Fat-burning capacity gets a kinder verdict, but not the one being sold. Zone 2 does appear to raise fat oxidation, mainly in people who started out sedentary or overweight. But two recent meta-analyses comparing high-intensity intervals against moderate continuous training found either no difference in fat-oxidation gains, or a modest edge for the harder option in people carrying more weight. The review's own conclusion: there is no convincing evidence that Zone 2 "elicits unique benefits for [fat oxidative] capacity that cannot be achieved by" harder exercise.

The sharpest section concerns cardiorespiratory fitness, the VO2max number every watch now estimates and one of the most consistently validated predictors of cardiovascular disease and all-cause mortality in the literature. Head-to-head trials comparing Zone 2 and higher intensities for fitness gains split three ways: no difference in some, a clear edge for higher intensity in others, and among healthy active people and trained athletes specifically, gains that showed up only in the higher-intensity groups.

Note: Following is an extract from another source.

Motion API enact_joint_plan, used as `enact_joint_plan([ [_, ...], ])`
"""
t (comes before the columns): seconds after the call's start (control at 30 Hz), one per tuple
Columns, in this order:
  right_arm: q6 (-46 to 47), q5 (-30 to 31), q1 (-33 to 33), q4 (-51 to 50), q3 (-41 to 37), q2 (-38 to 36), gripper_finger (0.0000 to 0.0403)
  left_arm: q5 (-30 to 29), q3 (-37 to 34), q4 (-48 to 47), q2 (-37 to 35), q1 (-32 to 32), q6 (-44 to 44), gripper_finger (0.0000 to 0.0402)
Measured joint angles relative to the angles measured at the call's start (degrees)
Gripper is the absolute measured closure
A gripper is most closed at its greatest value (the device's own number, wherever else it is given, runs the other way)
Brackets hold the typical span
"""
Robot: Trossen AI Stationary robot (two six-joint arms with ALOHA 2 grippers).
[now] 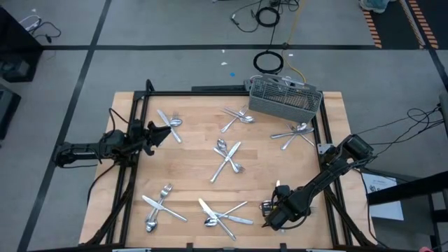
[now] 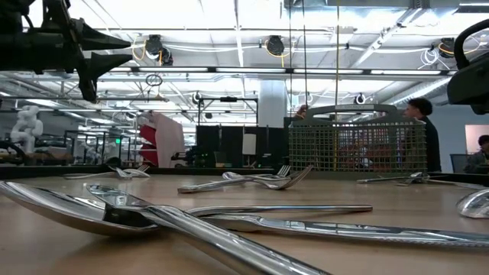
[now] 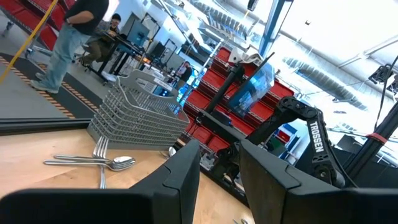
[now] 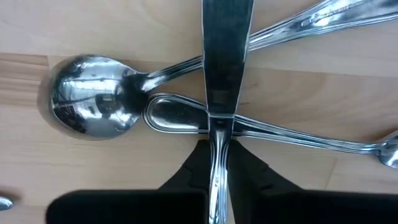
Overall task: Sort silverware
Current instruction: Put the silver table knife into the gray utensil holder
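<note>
Silverware lies in small crossed heaps on the wooden table. My right gripper is at the near right, over a heap of a knife, a spoon and a third piece, and is shut on the knife. My left gripper hovers open and holds nothing at the left edge, beside a heap. It shows high above the table in the low view. Its fingers point across the table at a fork and spoon. My right gripper pinches the knife's handle between its two fingers, coming from above and pointing down. The blade runs out ahead of the fingers, over the spoon's handle and the third piece's handle. I cannot tell whether the knife is lifted.
A grey wire-mesh basket sits at the table's far right corner, also seen in the low view and the left wrist view. Other heaps lie at the middle, near middle and near left. People stand in the room beyond.
</note>
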Motion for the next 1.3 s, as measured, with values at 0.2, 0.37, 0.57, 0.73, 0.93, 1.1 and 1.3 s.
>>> enact_joint_plan([
  [0.2, 0.3, 0.0, 0.0, -0.5, 0.9, 0.2, 0.0383, 0.0, 0.0, 0.0, 0.0, 0.0, 0.0, 0.0281],
  [0.37, 0.2, 0.5, 0.0, -1.6, 5.1, 0.3, 0.0385, 0.0, 0.0, 0.0, 0.0, 0.0, 0.0, 0.0281],
  [0.57, -1.3, 6.2, -0.5, -12.7, 13.1, -0.9, 0.0386, 0.0, 0.0, 0.0, 0.0, 0.0, 0.0, 0.0281],
  [0.73, -3.3, 20.6, -1.5, -22.5, 17.8, -4.8, 0.0386, 0.0, 0.0, 0.0, 0.0, 0.0, 0.0, 0.0281],
  [0.93, -6.5, 39.7, -4.1, -29.4, 18.6, -11.3, 0.0387, 0.0, 0.0, 0.0, 0.0, 0.0, 0.0, 0.0281],
  [1.1, -14.8, 52.2, -8.8, -33.1, 18.6, -16.2, 0.0387, 0.0, 0.0, 0.0, 0.0, 0.0, -0.1, 0.0281],
  [1.3, -32.7, 59.3, -19.5, -33.5, 18.6, -20.1, 0.0387, 0.0, 0.0, 0.0, 0.0, 0.0, -0.1, 0.0281],
])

Even the American College of Sports Medicine's own guidelines, which recommend at least 150 minutes a week of moderate activity, acknowledge that volume alone may not raise cardiorespiratory fitness, and suggest adding intensity or duration when fitness is the actual goal.

None of this is an argument against walking, easy runs, or a Sunday spin you can talk through. The authors say directly that they are not questioning the value of low-intensity movement. What they are contesting is the claim that Zone 2 is the singularly optimal intensity for mitochondrial or metabolic health, a claim used to tell people with an hour or two of free time a week to avoid harder efforts in favor of gentler ones. Their own words: "members of the general public who replace [higher intensity exercise] with Zone 2 exercise may risk minimizing the benefits of exercise on long-term health."

One disclosure worth pricing in: Martin Gibala, one of the review's own co-authors, discloses he is an advisor to and holds equity in Longevity League, a company that also sells exercise-related services. That does not undo the data, most of it decades old and independently repeated, but it is a reminder that the fitness-longevity space has more than one commercial narrative competing for the same anxious hour of your week. The evidence itself does not care whose name is on the zone. It just says that if your training time is limited, spend more of it working harder, not gentler.